We’ll have a discussion paper and it will be delivered to every
household in the county and it will be a very deep and thorough analysis
and study of a
problem. We hope to
have a couple writers working on this. We hope it will be the TIME magazine
of just Loudoun County. Maybe it’s
more academic in nature.
2.
We’re going to have moderated public forums. Some of them will
be very small. We might have one
that is just focused on religion, where you might have
only 30 [people]
at a time. And there will be some large events.
3.
We will have a community
Weblog. We already have it up and running. It
will be a moderated forum so that when people get the discussion
paper, they can go to
this Web site and
discuss. There will be threads that will go on for as long as they
need to be there. There are a lot of really smart people in Loudoun.
We want to bring
other people into the conversation who just aren’t
there right now.
4.
We’ll have a topic-centered newsletter. Some people may not be
interested in education, but someone may be very interested in technology.
So they will
be able to subscribe
to a technology newsletter, so anything news that comes up that relates
to technology, we’ll
push that to
them so they can keep up to date on it. I know The Washington
Post does that
right now and
I know a lot
of papers
are doing
it. I subscribe
to several
topics on
The
Post and
they push
out a lot
of articles
with very national
implications.
These are
going to be
very local
implications.
5. And lastly, this
topic-centered Web archive, where you can go back and research by topic.
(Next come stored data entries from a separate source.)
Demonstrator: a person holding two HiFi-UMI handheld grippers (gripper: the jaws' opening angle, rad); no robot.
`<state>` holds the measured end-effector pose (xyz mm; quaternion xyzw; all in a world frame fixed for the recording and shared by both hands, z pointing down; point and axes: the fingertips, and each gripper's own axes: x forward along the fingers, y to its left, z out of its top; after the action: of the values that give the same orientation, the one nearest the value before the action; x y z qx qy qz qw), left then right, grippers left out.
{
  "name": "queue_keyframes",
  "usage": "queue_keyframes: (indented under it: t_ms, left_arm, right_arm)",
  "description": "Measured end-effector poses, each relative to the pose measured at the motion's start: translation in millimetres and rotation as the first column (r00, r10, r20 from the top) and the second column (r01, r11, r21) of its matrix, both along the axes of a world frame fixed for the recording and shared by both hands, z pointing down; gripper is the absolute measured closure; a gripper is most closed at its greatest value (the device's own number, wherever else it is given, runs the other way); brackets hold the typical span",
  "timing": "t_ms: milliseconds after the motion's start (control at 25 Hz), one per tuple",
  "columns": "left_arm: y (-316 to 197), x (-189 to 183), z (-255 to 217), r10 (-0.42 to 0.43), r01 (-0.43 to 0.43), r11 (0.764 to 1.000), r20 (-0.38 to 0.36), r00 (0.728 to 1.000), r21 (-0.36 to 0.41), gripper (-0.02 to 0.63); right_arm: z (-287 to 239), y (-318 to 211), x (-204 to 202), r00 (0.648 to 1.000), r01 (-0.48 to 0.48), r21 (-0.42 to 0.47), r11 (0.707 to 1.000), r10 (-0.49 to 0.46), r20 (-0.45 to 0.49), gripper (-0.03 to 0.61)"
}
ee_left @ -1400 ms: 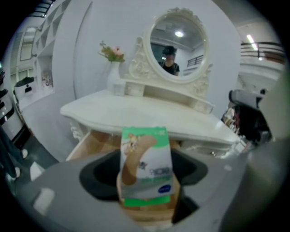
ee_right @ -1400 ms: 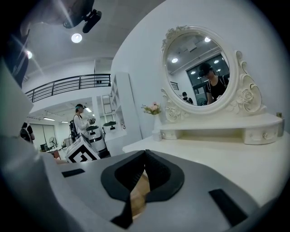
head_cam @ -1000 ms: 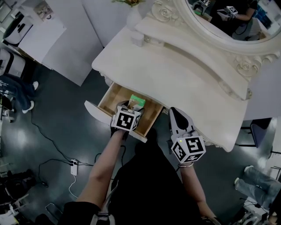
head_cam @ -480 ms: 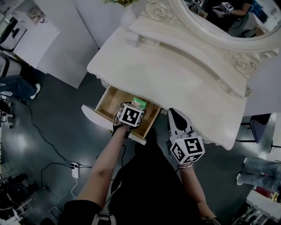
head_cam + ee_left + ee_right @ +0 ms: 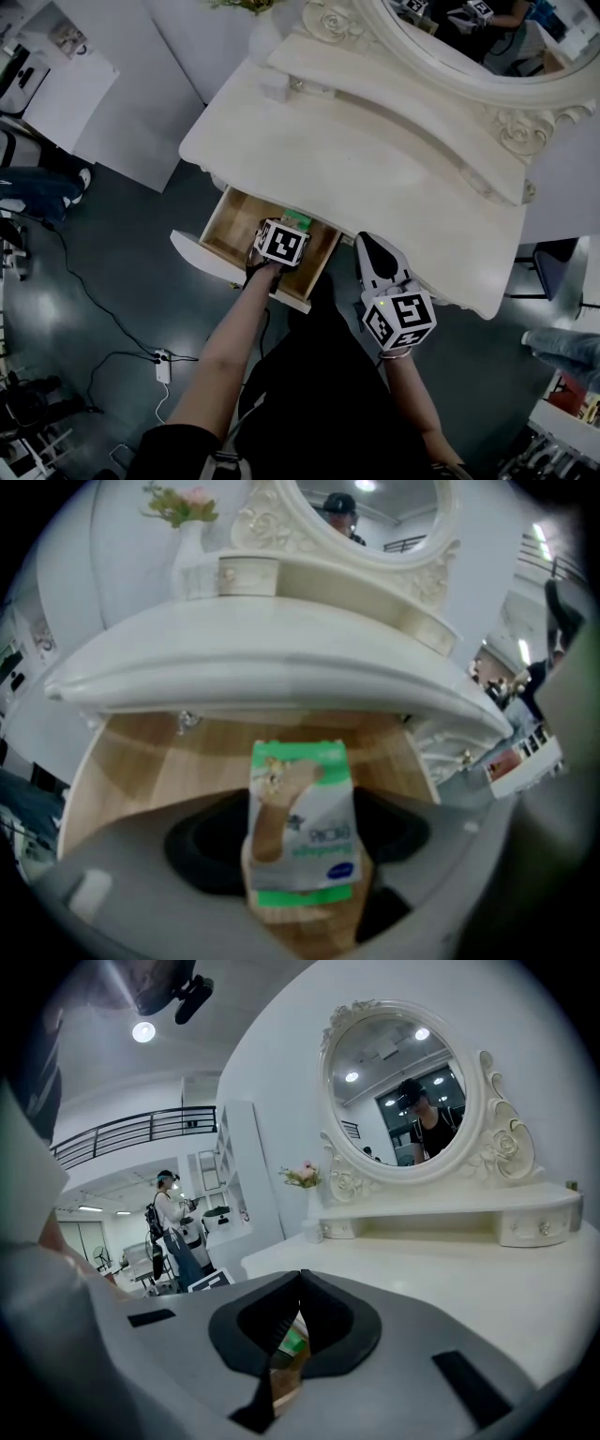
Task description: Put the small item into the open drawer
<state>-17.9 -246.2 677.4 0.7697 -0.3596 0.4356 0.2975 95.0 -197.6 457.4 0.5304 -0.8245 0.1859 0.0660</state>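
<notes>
The small item is a green and white packet (image 5: 305, 799) standing upright between my left gripper's jaws. My left gripper (image 5: 298, 855) is shut on it and hangs over the wooden floor of the open drawer (image 5: 155, 761). In the head view the marker cube of the left gripper (image 5: 284, 234) covers most of the drawer (image 5: 225, 220), and only the packet's green top (image 5: 299, 221) shows past it. My right gripper (image 5: 375, 261) is shut and empty, level with the table's front edge to the right of the drawer. Its jaw tips (image 5: 300, 1277) meet.
The white dressing table (image 5: 375, 159) carries an oval mirror (image 5: 469, 37) and a small white box (image 5: 275, 86) at its back left. The drawer's white front panel (image 5: 202, 261) juts out over the dark floor. A power strip (image 5: 162, 366) and cable lie on the floor at the left.
My left gripper has moved a little forward over the drawer with the packet in it. The right gripper has hardly moved.
</notes>
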Motion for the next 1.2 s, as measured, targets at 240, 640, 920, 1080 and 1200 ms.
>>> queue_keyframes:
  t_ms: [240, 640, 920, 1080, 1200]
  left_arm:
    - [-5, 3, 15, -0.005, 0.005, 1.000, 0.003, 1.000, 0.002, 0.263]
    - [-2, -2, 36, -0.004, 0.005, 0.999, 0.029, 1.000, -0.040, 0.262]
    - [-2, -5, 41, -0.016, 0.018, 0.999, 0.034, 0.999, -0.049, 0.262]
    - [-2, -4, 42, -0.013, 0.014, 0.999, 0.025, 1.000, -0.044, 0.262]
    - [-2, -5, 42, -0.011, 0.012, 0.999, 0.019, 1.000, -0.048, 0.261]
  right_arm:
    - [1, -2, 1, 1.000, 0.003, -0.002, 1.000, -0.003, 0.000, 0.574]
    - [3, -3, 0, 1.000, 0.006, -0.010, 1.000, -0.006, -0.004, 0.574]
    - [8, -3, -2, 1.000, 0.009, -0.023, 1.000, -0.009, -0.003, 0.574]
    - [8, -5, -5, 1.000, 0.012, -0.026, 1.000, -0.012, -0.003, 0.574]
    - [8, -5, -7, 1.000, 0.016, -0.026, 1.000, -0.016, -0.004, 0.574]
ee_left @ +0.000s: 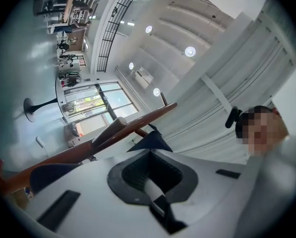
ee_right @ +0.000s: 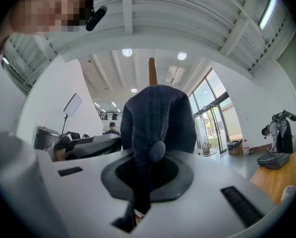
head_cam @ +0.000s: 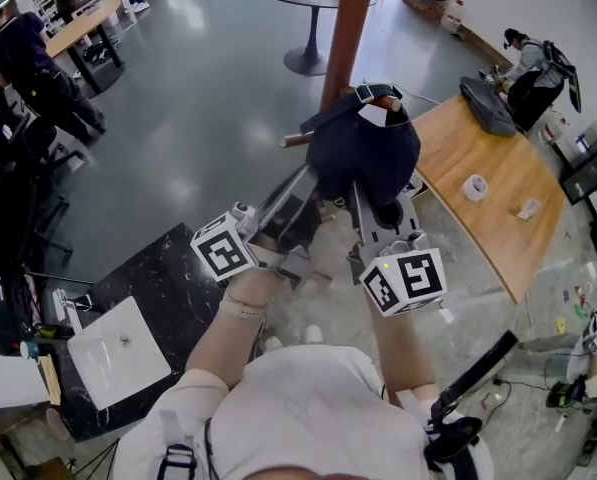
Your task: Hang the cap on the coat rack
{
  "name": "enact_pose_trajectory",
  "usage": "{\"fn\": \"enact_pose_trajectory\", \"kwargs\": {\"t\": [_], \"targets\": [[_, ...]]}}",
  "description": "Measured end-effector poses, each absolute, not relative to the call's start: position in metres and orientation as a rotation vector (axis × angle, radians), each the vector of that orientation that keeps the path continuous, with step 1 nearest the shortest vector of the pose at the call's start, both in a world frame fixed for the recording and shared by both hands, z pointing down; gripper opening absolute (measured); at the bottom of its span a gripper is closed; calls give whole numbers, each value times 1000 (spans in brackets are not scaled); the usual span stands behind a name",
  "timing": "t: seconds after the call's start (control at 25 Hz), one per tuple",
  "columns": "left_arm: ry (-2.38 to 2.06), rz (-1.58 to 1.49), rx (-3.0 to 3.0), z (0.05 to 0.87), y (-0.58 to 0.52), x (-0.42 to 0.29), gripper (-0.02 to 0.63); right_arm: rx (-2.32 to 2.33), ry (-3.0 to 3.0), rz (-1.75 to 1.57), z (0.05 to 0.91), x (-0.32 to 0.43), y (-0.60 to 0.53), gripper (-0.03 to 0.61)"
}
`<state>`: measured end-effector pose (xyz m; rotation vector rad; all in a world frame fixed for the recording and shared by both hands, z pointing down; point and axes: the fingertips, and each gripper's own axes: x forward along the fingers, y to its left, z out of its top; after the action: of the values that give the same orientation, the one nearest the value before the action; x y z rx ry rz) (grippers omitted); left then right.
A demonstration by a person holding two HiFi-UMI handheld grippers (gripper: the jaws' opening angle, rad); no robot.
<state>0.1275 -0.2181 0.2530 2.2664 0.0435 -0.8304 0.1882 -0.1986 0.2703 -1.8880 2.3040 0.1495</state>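
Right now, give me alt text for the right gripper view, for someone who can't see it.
The right gripper is shut on a dark blue cap, which rises just ahead of it, with the top of a brown wooden pole showing above. Beyond lies a bright hall with ceiling lights and glass doors at right.

The person wears a white short-sleeved shirt [head_cam: 308, 408], with a black strap and buckle [head_cam: 178, 460] at the shirt's left shoulder and a pale band [head_cam: 242, 307] on the wrist beyond its left sleeve. Ahead of the shirt sit two white cubes with black square markers, the left cube [head_cam: 224, 249] and the right cube [head_cam: 405, 280], which has a small green light on top. The left gripper [ee_left: 151, 177] and right gripper [ee_right: 142, 180] each have a flat pale grey body with a dark grey rounded opening and black rectangular slots.
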Motion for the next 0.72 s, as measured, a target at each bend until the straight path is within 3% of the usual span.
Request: {"fn": "enact_pose_trajectory", "kwargs": {"t": [0.72], "targets": [[-25,-748,2234,296,-234,133,8,-1900,2236,122,307,191,-219,31]]}}
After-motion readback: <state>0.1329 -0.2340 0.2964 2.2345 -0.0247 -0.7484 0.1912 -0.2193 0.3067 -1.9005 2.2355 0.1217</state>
We had a public meeting that was by
invitation only. We invited around
17 people:
community leaders, republicans, democrats,
bankers — we
had very prominent
people in the
county. We
had farmers.
They
came up with
these
ideas for
the first
issue, and
we’re
still noodling ideas for it:
•
The creative class. I don’t know if anyone has read any of the
Richard Florida books on the creative
class and
the effects the creative class has on
culture and the economy, that kind
of thing.
• Research universities in Loudoun. We are going to do a student survey
on the news that came out of Loudoun on theatrical censorship
there.
•
What does Loudoun look like when the oil runs out? Everyone’s got two or
three cars in Loudoun County, and one of them is probably a Hummer now, so we’re
going to try to study what it would be like if we couldn’t
depend on our cars so much.
•
Politics 101. People just don’t like politics, but I think our challenge — our
goal — is just to make it relevant to them. We need to find the hook of
why people don’t think it
matters because it really does.
• The power of homeowners associations in Loudoun. I think something like
70 percent of the people are members of a homeowners association
and they are very powerful,
almost quasi-government types of
things. So you write your check every month to this group and there may be two
or three people who
are making big decisions
on your home.
• And then culture, art, economic development.
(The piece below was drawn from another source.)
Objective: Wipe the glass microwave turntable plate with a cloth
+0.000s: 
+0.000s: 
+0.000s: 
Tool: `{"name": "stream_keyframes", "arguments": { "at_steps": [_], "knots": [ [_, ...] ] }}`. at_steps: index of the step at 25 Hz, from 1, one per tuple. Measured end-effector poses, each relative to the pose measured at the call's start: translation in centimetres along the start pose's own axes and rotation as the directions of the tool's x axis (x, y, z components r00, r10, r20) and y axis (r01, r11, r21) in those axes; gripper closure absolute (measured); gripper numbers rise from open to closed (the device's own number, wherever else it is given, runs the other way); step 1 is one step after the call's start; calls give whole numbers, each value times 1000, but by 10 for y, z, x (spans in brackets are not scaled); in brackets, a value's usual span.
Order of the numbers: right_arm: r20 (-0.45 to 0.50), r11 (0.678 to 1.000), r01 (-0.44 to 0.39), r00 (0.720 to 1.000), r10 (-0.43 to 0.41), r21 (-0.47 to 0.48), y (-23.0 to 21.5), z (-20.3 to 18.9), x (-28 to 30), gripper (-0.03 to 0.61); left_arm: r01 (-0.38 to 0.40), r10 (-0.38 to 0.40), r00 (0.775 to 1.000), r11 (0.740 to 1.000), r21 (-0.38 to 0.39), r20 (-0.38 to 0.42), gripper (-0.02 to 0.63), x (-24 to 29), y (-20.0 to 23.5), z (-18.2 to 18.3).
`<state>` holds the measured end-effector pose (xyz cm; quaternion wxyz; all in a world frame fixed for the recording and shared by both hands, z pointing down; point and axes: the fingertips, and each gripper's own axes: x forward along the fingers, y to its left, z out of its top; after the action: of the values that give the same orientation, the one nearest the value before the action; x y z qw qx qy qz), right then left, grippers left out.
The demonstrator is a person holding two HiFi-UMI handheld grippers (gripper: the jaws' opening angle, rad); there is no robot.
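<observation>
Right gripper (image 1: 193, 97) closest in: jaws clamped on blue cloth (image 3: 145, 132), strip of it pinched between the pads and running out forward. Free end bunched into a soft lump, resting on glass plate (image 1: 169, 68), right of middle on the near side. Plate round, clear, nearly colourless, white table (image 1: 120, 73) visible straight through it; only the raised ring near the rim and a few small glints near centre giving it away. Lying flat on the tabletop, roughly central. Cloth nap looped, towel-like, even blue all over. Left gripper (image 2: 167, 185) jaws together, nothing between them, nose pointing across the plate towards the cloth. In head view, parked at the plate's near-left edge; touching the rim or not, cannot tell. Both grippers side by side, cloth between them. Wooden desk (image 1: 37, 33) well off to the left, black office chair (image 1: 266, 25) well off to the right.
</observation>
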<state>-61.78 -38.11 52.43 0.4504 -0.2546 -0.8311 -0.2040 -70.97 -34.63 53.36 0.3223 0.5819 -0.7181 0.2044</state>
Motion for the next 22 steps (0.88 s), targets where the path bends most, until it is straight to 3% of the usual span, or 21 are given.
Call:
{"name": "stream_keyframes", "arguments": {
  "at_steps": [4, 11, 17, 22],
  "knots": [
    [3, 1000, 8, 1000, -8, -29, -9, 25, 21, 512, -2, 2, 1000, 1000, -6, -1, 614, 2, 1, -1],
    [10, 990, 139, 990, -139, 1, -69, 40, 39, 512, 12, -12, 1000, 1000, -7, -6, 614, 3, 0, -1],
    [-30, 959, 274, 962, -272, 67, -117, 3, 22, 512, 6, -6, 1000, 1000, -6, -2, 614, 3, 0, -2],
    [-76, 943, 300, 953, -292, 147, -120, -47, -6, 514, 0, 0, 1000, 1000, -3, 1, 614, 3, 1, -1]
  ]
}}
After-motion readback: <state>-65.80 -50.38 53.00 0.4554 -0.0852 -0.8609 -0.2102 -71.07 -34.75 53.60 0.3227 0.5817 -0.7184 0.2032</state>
Those are some of the ideas that this group came
up with for our first issue.
Here
are six
goals:
- Maintain a nonpartisan, unbiased platform for sharing information and
ideas.
- Broaden the number of voices and perspectives.
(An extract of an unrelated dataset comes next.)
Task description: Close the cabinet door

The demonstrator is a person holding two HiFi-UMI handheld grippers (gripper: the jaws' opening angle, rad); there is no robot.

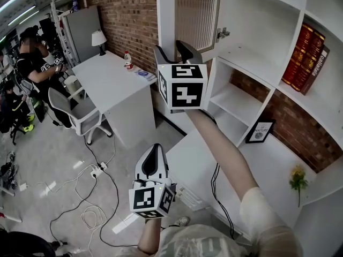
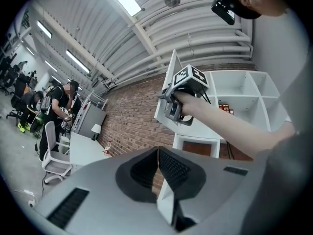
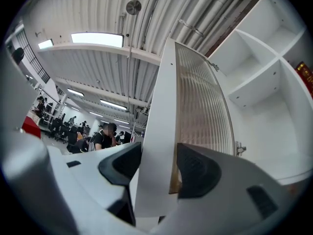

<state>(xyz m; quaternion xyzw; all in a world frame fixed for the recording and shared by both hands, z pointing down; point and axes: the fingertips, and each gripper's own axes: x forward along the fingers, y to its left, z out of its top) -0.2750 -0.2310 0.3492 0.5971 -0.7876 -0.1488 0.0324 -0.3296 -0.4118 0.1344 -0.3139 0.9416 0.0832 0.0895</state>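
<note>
The white cabinet door [image 1: 197, 12] with a ribbed glass pane stands open, hinged to the white shelf cabinet [image 1: 257, 42]. My right gripper [image 1: 174, 53] is raised to the door's free edge. In the right gripper view the door's white frame [image 3: 155, 131] runs between the two dark pads [image 3: 195, 170], which sit against both of its faces, so the right gripper [image 3: 159, 168] is shut on the door edge. My left gripper [image 1: 155, 155] hangs lower, away from the door. Its jaws meet with nothing between them in the left gripper view [image 2: 157, 168], which also shows the right gripper [image 2: 171, 102] at the door.
A white desk [image 1: 107, 79] with a lamp [image 1: 98, 38] and a bottle [image 1: 128, 60] stands left of the cabinet against the brick wall. Red books [image 1: 305, 50], a framed picture [image 1: 261, 131] and a yellow flower [image 1: 297, 178] sit around the shelves. A chair [image 1: 69, 108], floor cables [image 1: 91, 208] and people are at left.
</note>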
- Provide a deeper understanding of the things affecting everyone’s
lives.
- Improve the deliberative process. We want to shorten the distance between
the public and policy. That’s one of the things we’re
trying to do.
- Sponsor and promote forums for public dialogue to give people who are
uncomfortable with
the current, various limited forms of dialogue, better forums for it.
- Foster the proactive community thinking and decision-making processes.
So, in short, just to help people understand the changes in their lives
and help them better own their communities.